Tuesday, January 11, 2011

Writing an Apple

Literary art is an art form. In both art, like visual art for example, and literary art, the goal is to depict, define, describe, capture, characterize. The subject, in general, is life: human life, not any other plant or animal life, because we happen to be interested in humanity. Well, humanity is complicated. Let’s start with something simpler. What if you wanted to draw, depict, paint, visually, on a canvas, an apple?

From one side, it looks like a red, vaguely truncated heart, with maybe a little brown stem on top with a green leaf attached. A stereotypical apple, the Platonic form of an apple, if you will. To get an even better picture, we can paint the apple from several angles, several dimensions, to get the whole apple, because only then can you appreciate the whole 3-D delicious perfection.
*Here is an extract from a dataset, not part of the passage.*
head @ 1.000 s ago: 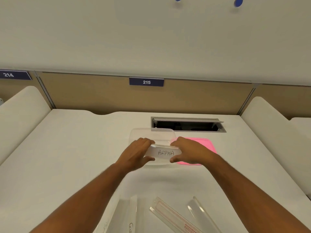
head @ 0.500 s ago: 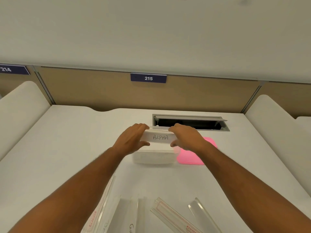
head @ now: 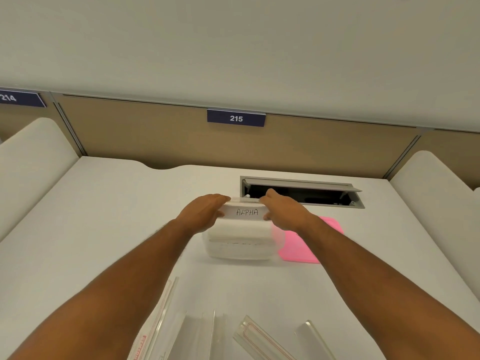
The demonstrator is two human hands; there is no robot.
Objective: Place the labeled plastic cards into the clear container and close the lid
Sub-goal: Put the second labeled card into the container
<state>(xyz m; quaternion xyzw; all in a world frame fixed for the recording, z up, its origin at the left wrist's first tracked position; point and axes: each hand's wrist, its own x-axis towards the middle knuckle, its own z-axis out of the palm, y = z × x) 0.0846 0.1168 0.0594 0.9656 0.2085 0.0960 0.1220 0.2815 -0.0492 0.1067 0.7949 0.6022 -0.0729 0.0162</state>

However, apples aren’t really like this. There are so many problems here. First of all, this apple is ripe, at its prime, at its peak, but when you think about it, the majority of an apple’s life is not spent at its prime (since a peak is, by definition, one point in time or space), so the majority of the time we encounter apples, in real life, they do not look as delicious and perfect as this. Therefore, we add some blemishes and such to make it more realistic. We just said that it changes in time, so maybe to really capture the apple, we can add in that fourth dimension, time, perhaps using a succession of apple as it progresses through its existence. Finally, apples don’t even really exist like this, on a blank white canvas, anywhere but in our imaginations. How can this be the apple that you are going to eat if it does not exist on your table? To that end, we put it in its context, in a fruit bowl maybe, on a table. Part of the apple’s essence is related to these other things, like the person who’s going to eat it, and the other fruits in the fruit bowl, which itself becomes more aesthetically pleasing than the sum of its fruits of course. Now we proclaim that this, this is a realistic apple!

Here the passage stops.